If you have a residence permit that allows you to live in the UK, it may include the immigration condition that you have No Recourse to Public Funds (NRPF). NRPF means you will not be able to claim most benefits, tax credits or housing assistance that are paid by central government.

NRPF is a condition imposed on people who are subject to immigration control in the UK, unless an exception applies.

This includes Non-UK nationals granted permission to:

  • visit
  • study
  • work
  • join family in the UK.

A person in this position should not automatically be refused a service without further investigation into their circumstances to ensure that they are not wrongly denied a service they may be entitled to.

Who is affected

Immigration regulations, and therefore the rights and entitlements of European Economic Area (EEA) nationals, have changed. EEA nationals are required to meet the eligibility requirements in order to be able to claim welfare benefits and housing support.

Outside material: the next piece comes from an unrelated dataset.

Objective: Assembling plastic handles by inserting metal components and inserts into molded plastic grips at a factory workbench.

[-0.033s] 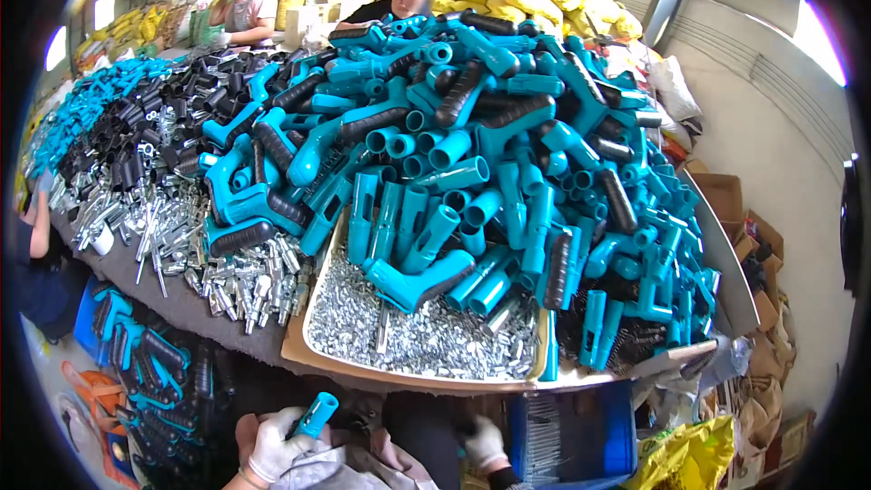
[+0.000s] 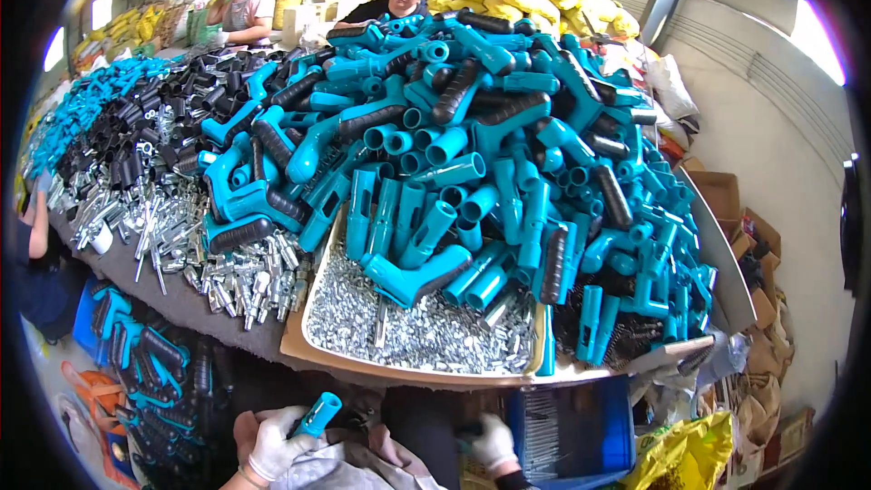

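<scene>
Left hand: the white-gloved left hand (image 2: 275, 446) is closed around the lower part of a teal tube (image 2: 321, 412), its fingers curled in.
Teal tube: in the left grasp, above the person's lap and in front of the table edge; it tilts, with its round upper end pointing up and to the right, and a slot shows in its side.
Right hand: the gloved right hand (image 2: 493, 444) is well apart from the left, fingers bent and pointing left; something dark with a hint of teal shows at the fingertips, but I cannot tell whether it is grasped or only touched.
Beside the right hand: a blue bin (image 2: 621, 426) just to its right, with thin metal rods (image 2: 543, 436) along the bin's left side.
Lap: grey cloth (image 2: 318, 469) under and beside the left hand.
Table front: a shallow tray (image 2: 307, 325) of small silvery metal parts (image 2: 408, 340), with a teal angled piece (image 2: 415, 281) lying across them.
Table pile: many teal housings (image 2: 445, 145), some with black grips, heaped behind and over the tray; black pieces (image 2: 118, 132) and longer metal fittings (image 2: 254, 286) to the left.
Floor left: a blue crate (image 2: 86, 327) beside stacked teal-and-black pieces (image 2: 150, 358).
Right of the bin: a yellow bag (image 2: 685, 461).
</scene>
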Motion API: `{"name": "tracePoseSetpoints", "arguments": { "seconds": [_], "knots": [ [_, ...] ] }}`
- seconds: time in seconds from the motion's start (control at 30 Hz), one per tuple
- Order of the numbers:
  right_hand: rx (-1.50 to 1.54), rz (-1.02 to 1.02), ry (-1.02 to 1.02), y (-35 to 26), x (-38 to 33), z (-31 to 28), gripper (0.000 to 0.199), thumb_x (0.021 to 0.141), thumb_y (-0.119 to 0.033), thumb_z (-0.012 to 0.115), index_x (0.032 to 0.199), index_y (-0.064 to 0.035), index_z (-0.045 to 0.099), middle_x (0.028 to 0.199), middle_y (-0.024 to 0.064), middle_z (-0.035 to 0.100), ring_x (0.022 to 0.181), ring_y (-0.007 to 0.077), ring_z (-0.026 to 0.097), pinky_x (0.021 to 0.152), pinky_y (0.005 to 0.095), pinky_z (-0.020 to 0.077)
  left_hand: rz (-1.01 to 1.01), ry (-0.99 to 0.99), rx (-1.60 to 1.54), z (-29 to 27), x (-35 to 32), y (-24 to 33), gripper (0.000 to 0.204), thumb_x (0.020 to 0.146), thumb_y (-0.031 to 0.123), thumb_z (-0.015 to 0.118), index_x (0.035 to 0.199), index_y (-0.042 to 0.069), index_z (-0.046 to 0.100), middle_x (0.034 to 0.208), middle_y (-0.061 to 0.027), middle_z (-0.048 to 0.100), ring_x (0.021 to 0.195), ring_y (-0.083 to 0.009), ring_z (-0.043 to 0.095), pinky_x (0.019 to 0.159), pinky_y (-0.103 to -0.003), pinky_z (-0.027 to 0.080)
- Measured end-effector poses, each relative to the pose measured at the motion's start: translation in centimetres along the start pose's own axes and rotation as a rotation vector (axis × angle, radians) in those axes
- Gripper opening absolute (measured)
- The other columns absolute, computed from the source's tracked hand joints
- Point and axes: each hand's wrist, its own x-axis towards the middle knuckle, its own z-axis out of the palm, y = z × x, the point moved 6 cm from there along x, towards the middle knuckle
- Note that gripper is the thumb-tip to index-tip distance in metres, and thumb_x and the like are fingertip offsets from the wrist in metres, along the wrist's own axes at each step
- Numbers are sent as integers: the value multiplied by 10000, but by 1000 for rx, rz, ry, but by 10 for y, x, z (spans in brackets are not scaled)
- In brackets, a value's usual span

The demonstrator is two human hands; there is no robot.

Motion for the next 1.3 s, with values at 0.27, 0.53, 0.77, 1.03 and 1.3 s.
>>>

People with NRPF are at high risk of homelessness and destitution because they cannot access mainstream housing, welfare benefits and employment.

The following categories of people will also have no recourse to public funds:

  • Visa overstayers
  • asylum seekers
  • ‘appeal rights exhausted’ (ARE) asylum seekers.

Visas and immigration paperwork

If there is no mention of NRPF on a person's residence permit (commonly referred to as a Visa) it means that they Do have recourse to public funds.

However if No Recourse to Public Funds appears on a person’s Visa, it means that they would not have access to:

  • Local Authority housing
  • Local Authority homelessness assistance
  • most welfare benefits provided by the DWP.

This person is not allowed to claim most benefits, but this does not mean that they have no other rights or entitlements. This includes access to benefits that are not considered public funds for the purposes of immigration.

How to challenge or appeal

There may be instances where this condition can be challenged or appealed, and it is advisable to seek immigration advice before pursuing either of these steps.